The optimal IDL is 40%–50% for GTV > 0.1 cm³. These lower IDLs could increase D_99% and D_80% of GTV while lowering V_25Gy of normal brain tissue, which may help reduce the risk of radiation necrosis and improve local control.

Keywords: brain metastases, HyperArc, isodose line, stereotactic radiotherapy, treatment planning

1. INTRODUCTION

The main goal of stereotactic irradiation for brain metastases is to achieve tumor control while minimizing damage to the surrounding normal tissue. High dose conformity and steep dose fall‐off outside the target area are necessary to minimize irradiation of normal brain tissue. ¹ , ² Since the brain volume receiving 10 Gy (V_10Gy) and 12 Gy (V_12Gy) in stereotactic radiosurgery (SRS), and V_25Gy and V_30Gy in five‐fraction stereotactic radiotherapy (SRT) have been reported to be associated with radiation‐induced brain necrosis, it is important to reduce these parameters during radiotherapy planning. ³ , ⁴ However, it is important to deliver sufficiently high doses over a wide area of the gross tumor volume (GTV) to improve local control of tumors. ⁵ , ⁶ Some studies have reported that the inhomogeneous dose distribution of GammaKnife (GK) showed better local control than the homogeneous distribution of the LINAC‐based SRT. ⁷ , ⁸ , ⁹

The optimization of IDL has an impact on dose distribution and normal tissue sparing, but, the IDL in cranial SRS or SRT varied substantially among institutions due to differences in modalities and treatment policies. ¹⁰ Currently, advances such as multi‐leaf collimators and image‐guided radiation therapy (IGRT) have made it possible to achieve high dose compliance and treatment efficiency using volumetric modulated arc therapy (VMAT) technology. ¹¹ , ¹² However, the IDL in GK was generally around 50%, while LINAC‐based SRS usually used a higher IDL of 80%−90%. ¹³ Studies on optimal IDL selection in intracranial SRS or SRT reported 50%−80% for dynamic conformal arcs (DCA) and 60%−70% for VMAT for brain dose reduction and planning target volume (PTV) dose coverage. ¹⁰ , ¹⁴ , ¹⁵ , ¹⁶

A new commercially available stereotactic treatment approach, named HyperArc (Varian Medical Systems, Palo Alto, CA), was recently released. In stereotactic irradiation for brain metastasis, HyperArc can achieve higher conformity and steeper dose‐fall off than conventional VMAT. ¹⁷ Vergalasova et al. reported that HyperArc provided similar or better low‐dose spread than GK, while maintaining excellent conformity and minimizing inter‐planer variability. ¹⁸ Hence, the treatment planners at our institute set out to investigate the optimal IDL in HyperArc theat has the potential to create a steeper dose distribution than manual VMAT. There is no report on the optimal IDL in HyperArc treatment yet. Since the clinical use of HyperArc in radiotherapy of brain metastases is on the rise and will become more widespread, clarifying the optimal IDL for SRT using HyperArc will help many planners in their clinical work.

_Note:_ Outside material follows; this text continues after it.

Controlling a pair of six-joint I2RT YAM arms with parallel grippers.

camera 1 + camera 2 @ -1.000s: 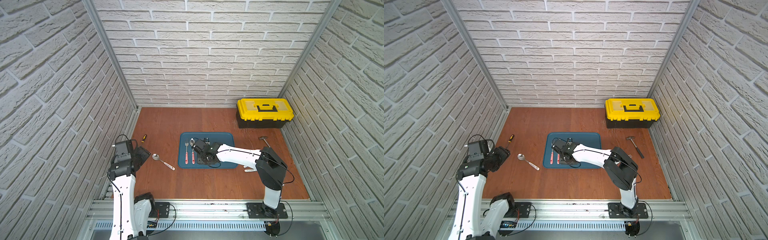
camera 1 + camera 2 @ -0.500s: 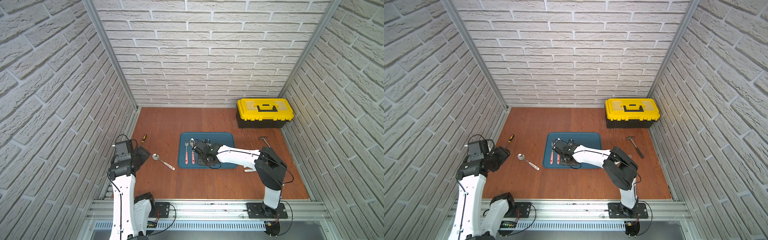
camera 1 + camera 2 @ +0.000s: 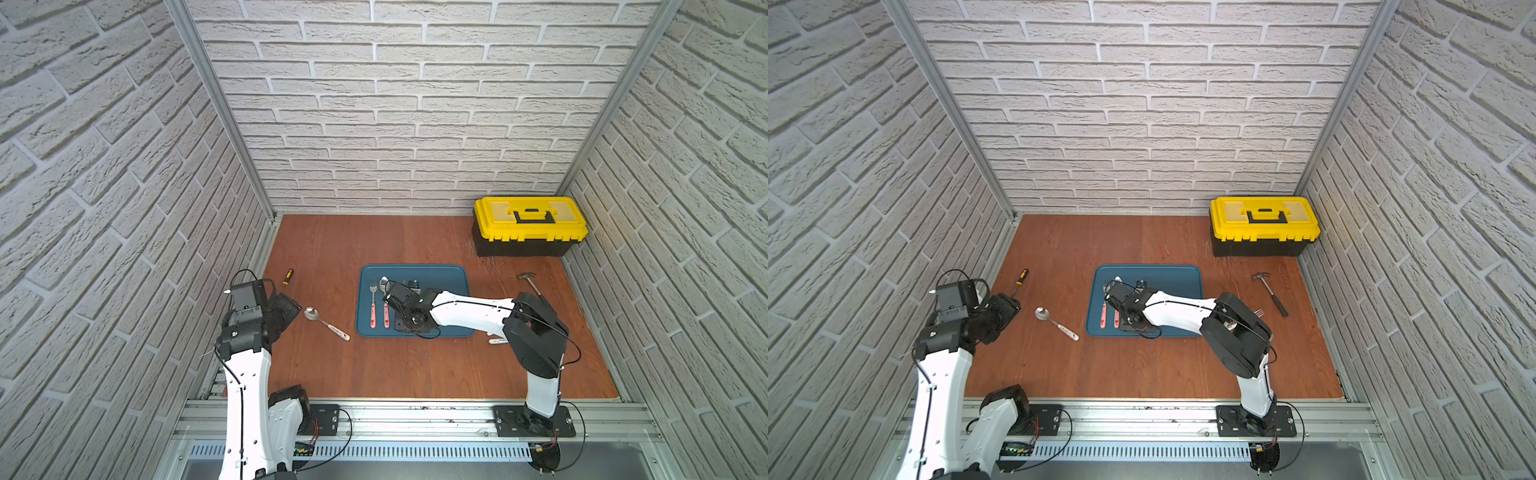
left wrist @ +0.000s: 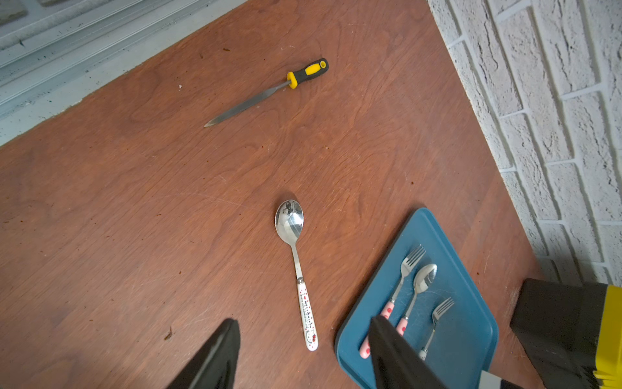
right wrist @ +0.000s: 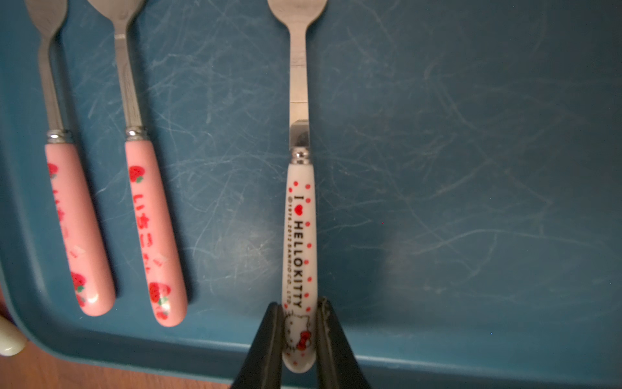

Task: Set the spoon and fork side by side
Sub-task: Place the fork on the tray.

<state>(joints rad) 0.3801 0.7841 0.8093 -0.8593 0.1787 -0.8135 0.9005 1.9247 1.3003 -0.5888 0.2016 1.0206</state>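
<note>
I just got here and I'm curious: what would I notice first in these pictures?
Probably the bright yellow toolbox in the back right corner of the table. Then the blue tray in the middle, where the right gripper pinches the end of a white Hello Kitty fork beside a pink-handled fork and pink-handled spoon. A white-handled spoon lies alone on the table, on the tray's left-arm side.
</note>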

The objective of the study was to compare the dosimetric parameters for target and normal brain tissue among the six plans with different IDLs and to estimate the optimal IDL for brain metastasis using HyperArc. Due to the increased complexity of dosimetric analysis in cases with multiple metastases, this study focused on single‐lesion cases. Following local practice, SRT with five fractions was employed in this study.

2. METHODS

2.1. Patients

The study protocol was approved by the ethics committee of the Osaka International Cancer Institute (OICI). All patients provided written informed consent. This study included 30 patients with single brain metastasis who received SRT treatment with five fractions between December 2019 and September 2021 at OICI. For each patient, computed tomography (CT) images for treatment planning were acquired using the CT scanner Revolution HD (GE Medical Systems, Milwaukee, WI) with an Encompass immobilization system (QFix, Avondale, PA). The scanning parameters were a matrix size of 512 × 512, a slice thickness of 1.0 mm, and a field view of 350 mm. The GTV was delineated on CT images, with a gadolinium‐enhanced T1‐weighted magnetic resonance imaging set. PTV was generated by adding an isotropic margin of 1.0 mm to GTV. The GTV ranged in volume from 0.01 to 28.53 cm³ with a median volume of 0.78 cm³. The 30 patients were divided into four groups based on GTV as follows,

Small group (n = 7): GTV ≤ 0.1 cm³
Medium group (n = 7): 0.1 cm³ < GTV ≤ 0.5 cm³
Large group (n = 7): 0.5 cm³ < GTV ≤ 5.0 cm³
Very large group (n = 9): 5.0 cm³ < GTV

2.2. HyperArc planning

We used Eclipse treatment planning system version 15.6 (Varian) for HyperArc planning. All treatment plans were created on a TrueBeam Edge (Varian) equipped with high‐definition multi‐leaf collimators, with 2.5 mm width of the first 32 leaves from the central point and 5 mm width for the remaining. The prescribed dose was 35 Gy in five fractions and all the plans were normalized such that 95% of the PTV received the prescribed dose. With HyperArc, the software automatically sets the optimal single isocenter, collimator angle, and non‐coplanar settings, taking into account the size and positioning of the targets, to provide a conformal plan with low dose to the normal brain tissue. The arc geometry (four arc fields: a full coplanar arc field with a 0° couch and three half‐non‐coplanar arc fields with a 45°, 315°, and 90°, or 270° couch) was automatically determined. ¹⁹ All treatment plans were generated using 6‐MV photon beams with flattening filter‐free at a maximum dose rate of 1400 monitor units per minute. Dose optimizations and calculations were performed using a photon optimizer version 15.0 and an analytical anisotropic algorithm with a grid size of 1.25 mm, respectively.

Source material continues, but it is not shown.